I've also been pleasantly surprised that all 3 versions are able to handle 10,000 concurrent connections. This requirement used to be known as the 'C10k problem' 15-20 years ago, when it was not so trivial to achieve it — it even has a Wikipedia page: C10k problem. Back then many server implementations used threads for handling concurrent connections, and context switching between 10k threads often broke operating systems back then. With asynchronous, event-driven IO being conveniently available in all 3 languages, handling 10k connections now is easy even in interpreted languages.

Unit tests have been a great help, esp. to test and enforce wire-compatibility. Historically I've not always been a great proponent of writing tests, but with the advent of LLMs writing unit tests is a no-brainer.

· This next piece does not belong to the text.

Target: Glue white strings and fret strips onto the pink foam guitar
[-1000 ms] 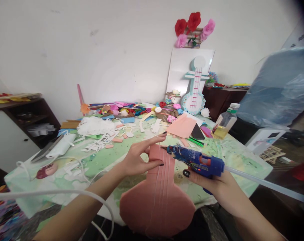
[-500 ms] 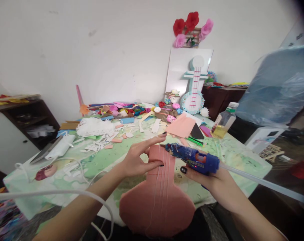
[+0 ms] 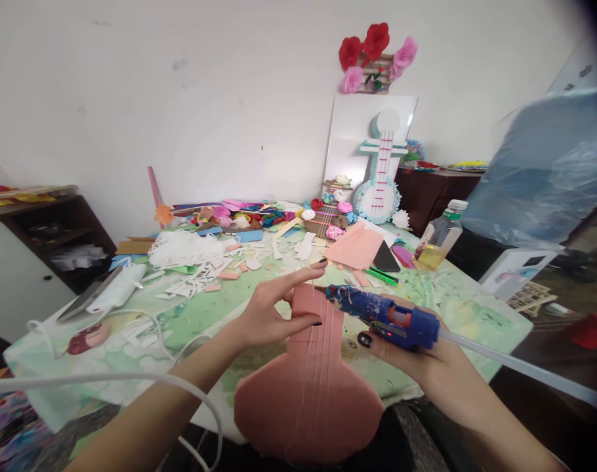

Moving on to the topic of LLMs, as mentioned in the introduction, the 2 years of these articles coincided with LLMs becoming practically useful (from GPT-3.5 to o3), especially for programming. In my experience as a weekend programmer (and seeing individual contributors in teams I manage), LLMs are having a huge impact and influence on programming and programmers.

LLMs are trained on publicly available Internet data, so whatever language has more coverage online in terms of source code and Stack Overflow, the LLMs will be better at this language. So, LLMs will always be better Python programmers than D programmers. This will have a feedback effect, because people will notice which language their LLMs are better at, and gravitate to those languages. So I foresee the major languages like Python gaining even more market share as programmers increasing use LLMs in their workflow — especially new programmers.

LLMs have become part of a programmer's toolchain over the past 2 years — however, in my experience, even the latest LLMs such as o3 regularly make mistakes, also in small-scale situations, when dealing with 100s LOC. Blindly accepting the code that LLMs produce is not yet feasible — maybe in another couple of years. As an example, when writing the final version of the C++ code, I showed the Python version to o3, and asked it to give me the C++ version. It gave me mostly working C++ code, but with many features (command-line flags and logical features like controlling caching behaviour) missing. Having said that, LLMs have become magic for generating small, 10-100 LOC self-contained chunks of code like a function or a class that achieves something. I also found that LLMs are great at writing flat code without too much complexity, for example unit tests. This is one of the great ways to use LLMs "against each other" in a constructive way: use LLMs to build unit tests, also use LLMs to write the code itself, and see if the code passes the unit tests.

Conclusion

Writing these implementations (with the help of LLMs) has been a good learning experience, and a way to retain some of my programming sharpness. One follow-up project idea is to implement some core distributed algorithms like Paxos, Blockchain, BitTorrent, perhaps as part of a book, possibly in multiple languages.